**Supplied data:**

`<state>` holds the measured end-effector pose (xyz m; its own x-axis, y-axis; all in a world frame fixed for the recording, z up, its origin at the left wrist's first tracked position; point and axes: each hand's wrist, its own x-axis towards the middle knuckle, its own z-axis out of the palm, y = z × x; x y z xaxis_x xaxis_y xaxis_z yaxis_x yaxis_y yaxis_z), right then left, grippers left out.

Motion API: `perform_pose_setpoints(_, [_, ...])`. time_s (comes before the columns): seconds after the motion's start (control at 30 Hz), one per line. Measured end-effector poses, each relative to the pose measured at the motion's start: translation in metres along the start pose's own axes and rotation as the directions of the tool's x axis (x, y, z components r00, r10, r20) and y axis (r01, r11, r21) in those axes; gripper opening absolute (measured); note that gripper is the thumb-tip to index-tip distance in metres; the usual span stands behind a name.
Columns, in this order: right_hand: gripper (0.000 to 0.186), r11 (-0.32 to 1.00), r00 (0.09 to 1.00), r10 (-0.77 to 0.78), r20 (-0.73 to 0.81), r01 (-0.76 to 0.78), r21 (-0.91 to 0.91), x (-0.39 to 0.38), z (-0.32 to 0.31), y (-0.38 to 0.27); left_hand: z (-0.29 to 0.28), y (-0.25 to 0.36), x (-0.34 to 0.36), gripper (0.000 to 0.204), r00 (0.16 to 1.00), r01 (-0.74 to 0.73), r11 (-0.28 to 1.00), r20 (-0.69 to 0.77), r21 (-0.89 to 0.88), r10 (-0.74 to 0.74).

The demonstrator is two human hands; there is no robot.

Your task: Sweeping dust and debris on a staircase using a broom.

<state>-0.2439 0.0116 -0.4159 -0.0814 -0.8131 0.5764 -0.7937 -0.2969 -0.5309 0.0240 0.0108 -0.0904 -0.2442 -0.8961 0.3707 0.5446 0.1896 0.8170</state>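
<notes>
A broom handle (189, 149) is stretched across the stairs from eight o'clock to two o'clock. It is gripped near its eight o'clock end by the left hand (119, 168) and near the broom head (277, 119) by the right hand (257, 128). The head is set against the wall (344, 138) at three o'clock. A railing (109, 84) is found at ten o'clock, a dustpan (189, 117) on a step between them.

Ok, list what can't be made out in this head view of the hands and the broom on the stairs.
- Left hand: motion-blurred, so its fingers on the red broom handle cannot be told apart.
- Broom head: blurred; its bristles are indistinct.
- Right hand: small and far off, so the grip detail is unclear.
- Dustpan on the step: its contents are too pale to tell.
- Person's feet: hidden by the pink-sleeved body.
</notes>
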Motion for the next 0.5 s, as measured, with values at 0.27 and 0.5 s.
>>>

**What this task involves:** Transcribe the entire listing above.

**Solution to this exercise:**
`<state>` holds the measured end-effector pose (xyz m; its own x-axis, y-axis; all in a world frame fixed for the recording, z up, its origin at the left wrist's first tracked position; point and axes: each hand's wrist, its own x-axis towards the middle knuckle, its own z-axis out of the palm, y = z × x; x y z xaxis_x xaxis_y xaxis_z yaxis_x yaxis_y yaxis_z), right then left, grippers left out.

Motion API: `perform_pose_setpoints(_, [_, ...])`. time_s (comes before the columns): seconds after the motion's start (control at 30 Hz), one per line. Measured end-effector poses, each relative to the pose measured at the motion's start: translation in metres along the start pose's own axes and rotation as the directions of the tool's x axis (x, y, z components r00, r10, r20) and y axis (r01, r11, r21) in those axes; gripper opening absolute (measured); note that gripper is the thumb-tip to index-tip distance in metres; the usual span stands behind a name.
Columns, in this order: right_hand: gripper (0.000 to 0.186), r11 (-0.32 to 1.00), r00 (0.09 to 1.00), r10 (-0.77 to 0.78), r20 (-0.73 to 0.81), r01 (-0.76 to 0.78), r21 (-0.91 to 0.91), x (-0.39 to 0.38), z (-0.32 to 0.31), y (-0.38 to 0.27); left_hand: z (-0.29 to 0.28), y (-0.25 to 0.36), x (-0.34 to 0.36), gripper (0.000 to 0.204), r00 (0.16 to 1.00), r01 (-0.74 to 0.73), r11 (-0.28 to 1.00), r20 (-0.69 to 0.77), r21 (-0.89 to 0.88), r10 (-0.74 to 0.74).

The demonstrator is two human hands; there is no robot.

Your task: Sweeping dust and debris on a staircase using a broom.

<state>-0.2439 0.0116 -0.4159 -0.0814 -0.8131 0.5764 -0.7937 -0.2969 -0.5309 0.0240 0.0108 -0.0904 -0.2442 -0.8961 0.3707 0.5446 0.1896 0.8170</state>
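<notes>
A broom handle (189, 149) is stretched across the stairs from eight o'clock to two o'clock. It is gripped near its eight o'clock end by the left hand (119, 168) and near the broom head (277, 119) by the right hand (257, 128). The head is set against the wall (344, 138) at three o'clock. A railing (109, 84) is found at ten o'clock, a dustpan (189, 117) on a step between them.

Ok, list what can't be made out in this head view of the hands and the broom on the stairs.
- Left hand: motion-blurred, so its fingers on the red broom handle cannot be told apart.
- Broom head: blurred; its bristles are indistinct.
- Right hand: small and far off, so the grip detail is unclear.
- Dustpan on the step: its contents are too pale to tell.
- Person's feet: hidden by the pink-sleeved body.
</notes>
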Motion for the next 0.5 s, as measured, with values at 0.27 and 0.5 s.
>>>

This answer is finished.